Can someone help me with this problem or point me in the direction to get more information on this problem? I would appreciate it.

I have a network with 2 Catalyst 6506 and 6509 switches. Two of the devices connected to the switch is not behaving normally. One is a VPN concentrator and the other a router. It seems that sometimes after i reboot the devices, i cannot send packets to those devices that are larger than 992 bytes. By powering them off and back on again, it seems to fix the problem. I could send packets larger than 992 bytes again. I checked the mtu on the interfaces of those 2 devices are set at 1500. So why is it that i cannot send packets that are larger than 992 bytes? Any help is greatly appreciated it. Thank you.

JD

a-vazquez · ‎11-24-2005

Looking into ur problem, I would just want to know some details:

Did u establish an ipsec tunnel b/w the VPN concentrator and the other end .If yes, then

you would need to run debugs on the router to see what is happening.
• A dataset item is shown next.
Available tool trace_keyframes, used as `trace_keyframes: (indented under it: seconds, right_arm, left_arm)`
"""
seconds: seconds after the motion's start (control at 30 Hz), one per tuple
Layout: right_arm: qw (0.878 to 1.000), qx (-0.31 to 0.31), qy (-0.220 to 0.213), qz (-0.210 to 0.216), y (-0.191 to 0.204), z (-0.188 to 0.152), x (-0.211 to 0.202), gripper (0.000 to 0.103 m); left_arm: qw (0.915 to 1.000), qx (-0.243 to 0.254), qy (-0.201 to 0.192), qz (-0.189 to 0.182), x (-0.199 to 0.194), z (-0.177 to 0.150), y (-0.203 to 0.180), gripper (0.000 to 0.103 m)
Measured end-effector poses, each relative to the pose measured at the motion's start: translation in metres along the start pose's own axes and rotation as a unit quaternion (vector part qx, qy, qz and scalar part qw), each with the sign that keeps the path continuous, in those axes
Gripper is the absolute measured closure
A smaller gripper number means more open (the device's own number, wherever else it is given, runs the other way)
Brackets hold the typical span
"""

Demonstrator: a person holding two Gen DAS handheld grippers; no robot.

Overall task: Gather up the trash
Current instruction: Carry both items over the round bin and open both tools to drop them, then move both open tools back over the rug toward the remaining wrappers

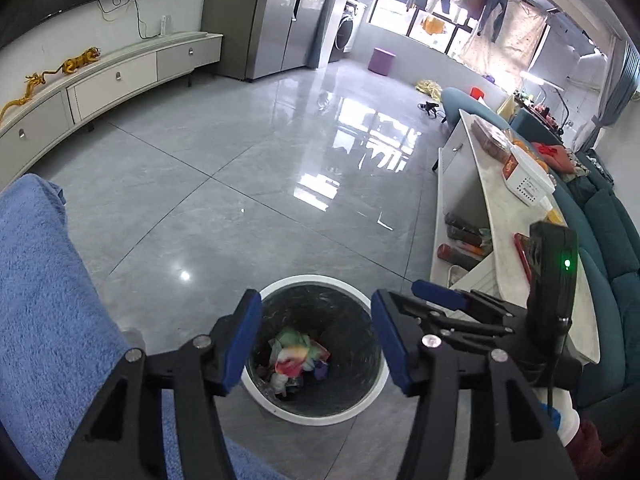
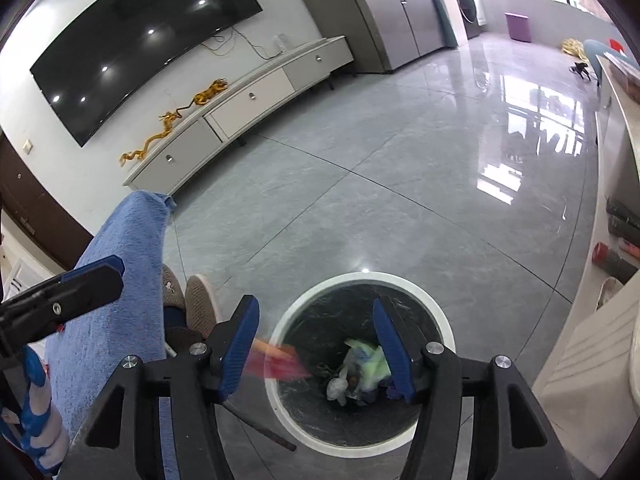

the TCP Maximum Segment Size(MSS) for PPP over Ethernet/ATM cannot be over 1452.

Lower the inside interfaces' MSS to 1400 on both end and check it out.

The reasons for this pblm may be:

You can also clear df bit and see if that works, by clearing the df bit the router should fragment

the packets if needed.

Also, there might be a device which have mtu size adjusted to 992 on your network, this might be on

the router/firewall/workstation. Please see if this is the case.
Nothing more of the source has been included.